One evening, Master Foo and Nubi attended a gathering of programmers who had
met to learn from each other. One of the programmers asked Nubi to what school
he and his master belonged. Upon being told they were followers of the Great
Way of Unix, the programmer grew scornful.

“The command-line tools of Unix are crude and backward,” he scoffed. “Modern,
properly designed operating systems do everything through a graphical user
interface.”

Master Foo said nothing, but pointed at the moon. A nearby dog began to bark
at the master's hand.

“I don't understand you!” said the programmer.

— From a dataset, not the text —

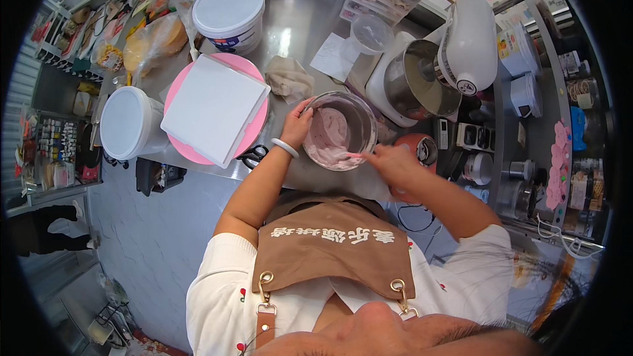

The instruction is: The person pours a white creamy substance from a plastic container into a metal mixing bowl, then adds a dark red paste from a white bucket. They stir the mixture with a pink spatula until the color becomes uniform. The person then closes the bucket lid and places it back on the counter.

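Note:
A metal mixing bowl (365,121) stands on the steel worktop before me, with a thick pale pink cream (329,131) inside. My left hand (296,123) grips the bowl's rim at its left side. In my right hand (393,160), at the bowl's lower right edge, is a pink spatula (353,155) whose end touches the cream; its blade is largely hidden. A crumpled beige cloth (289,78) lies just beyond the bowl. Farther right, a stand mixer (467,49) holds its own steel bowl (408,81).
Left of the bowl, a white flat box (212,109) rests on a pink round board (175,141), with black-handled scissors (253,156) beside it. White lidded buckets (129,121) stand around it. A red appliance (420,148) and shelves (531,109) are at right. Another person's legs (59,230) show far left.

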`<state>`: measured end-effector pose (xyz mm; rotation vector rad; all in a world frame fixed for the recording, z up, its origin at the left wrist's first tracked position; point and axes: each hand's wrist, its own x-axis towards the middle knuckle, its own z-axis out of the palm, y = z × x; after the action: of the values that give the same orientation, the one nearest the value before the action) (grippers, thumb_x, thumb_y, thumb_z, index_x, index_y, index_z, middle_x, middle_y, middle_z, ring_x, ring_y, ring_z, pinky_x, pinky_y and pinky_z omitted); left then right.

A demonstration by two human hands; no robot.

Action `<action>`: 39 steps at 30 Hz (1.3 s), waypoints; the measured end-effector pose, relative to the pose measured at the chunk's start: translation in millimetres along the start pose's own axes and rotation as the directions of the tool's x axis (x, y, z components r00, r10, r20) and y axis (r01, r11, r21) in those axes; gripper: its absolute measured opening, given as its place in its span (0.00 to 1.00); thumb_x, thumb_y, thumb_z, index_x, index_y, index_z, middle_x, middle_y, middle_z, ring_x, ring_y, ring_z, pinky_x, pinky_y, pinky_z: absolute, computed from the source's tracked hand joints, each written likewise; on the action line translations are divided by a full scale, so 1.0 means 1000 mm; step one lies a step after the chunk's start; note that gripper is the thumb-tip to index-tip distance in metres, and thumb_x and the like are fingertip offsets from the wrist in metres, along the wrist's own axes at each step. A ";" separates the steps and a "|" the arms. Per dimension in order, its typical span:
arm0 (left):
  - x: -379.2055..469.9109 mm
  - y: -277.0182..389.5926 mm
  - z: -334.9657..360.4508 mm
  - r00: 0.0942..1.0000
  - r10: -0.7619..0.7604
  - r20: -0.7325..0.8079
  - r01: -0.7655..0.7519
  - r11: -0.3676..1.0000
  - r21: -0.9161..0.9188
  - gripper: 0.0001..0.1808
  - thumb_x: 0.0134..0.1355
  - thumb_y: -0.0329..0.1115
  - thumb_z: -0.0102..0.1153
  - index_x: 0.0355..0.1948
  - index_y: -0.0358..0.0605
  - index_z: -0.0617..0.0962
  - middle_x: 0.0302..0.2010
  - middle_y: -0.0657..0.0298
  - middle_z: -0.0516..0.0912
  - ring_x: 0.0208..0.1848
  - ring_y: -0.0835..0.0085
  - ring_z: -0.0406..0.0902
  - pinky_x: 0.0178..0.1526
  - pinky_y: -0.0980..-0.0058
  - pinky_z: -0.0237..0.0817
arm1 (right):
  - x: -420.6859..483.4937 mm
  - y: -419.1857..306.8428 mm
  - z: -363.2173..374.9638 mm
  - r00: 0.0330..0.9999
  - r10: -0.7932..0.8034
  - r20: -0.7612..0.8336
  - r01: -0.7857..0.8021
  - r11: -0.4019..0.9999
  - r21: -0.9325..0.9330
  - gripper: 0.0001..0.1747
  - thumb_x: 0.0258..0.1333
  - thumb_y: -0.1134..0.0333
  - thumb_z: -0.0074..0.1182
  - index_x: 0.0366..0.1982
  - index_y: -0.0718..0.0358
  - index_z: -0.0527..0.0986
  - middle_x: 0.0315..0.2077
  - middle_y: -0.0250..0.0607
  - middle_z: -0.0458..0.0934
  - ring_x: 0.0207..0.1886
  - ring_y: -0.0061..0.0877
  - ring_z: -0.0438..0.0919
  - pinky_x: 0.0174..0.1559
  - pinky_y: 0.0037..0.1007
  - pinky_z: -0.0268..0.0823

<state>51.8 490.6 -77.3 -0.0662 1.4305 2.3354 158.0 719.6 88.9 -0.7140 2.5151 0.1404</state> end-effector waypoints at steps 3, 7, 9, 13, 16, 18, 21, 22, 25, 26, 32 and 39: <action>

Master Foo remained silent, and pointed at an image of the Buddha. Then he
pointed at a window.

“What are you trying to tell me?” asked the programmer.

Master Foo pointed at the programmer's head. Then he pointed at a rock.

“Why can't you make yourself clear?” demanded the programmer.

Master Foo frowned thoughtfully, tapped the programmer twice on the nose, and
dropped him in a nearby trashcan.

As the programmer was attempting to extricate himself from the garbage, the
dog wandered over and piddled on him.

At that moment, the programmer achieved enlightenment.

Source: [http://www.catb.org/~esr/writings/unix-koans/gui-
programmer....](http://www.catb.org/~esr/writings/unix-koans/gui-
programmer.html)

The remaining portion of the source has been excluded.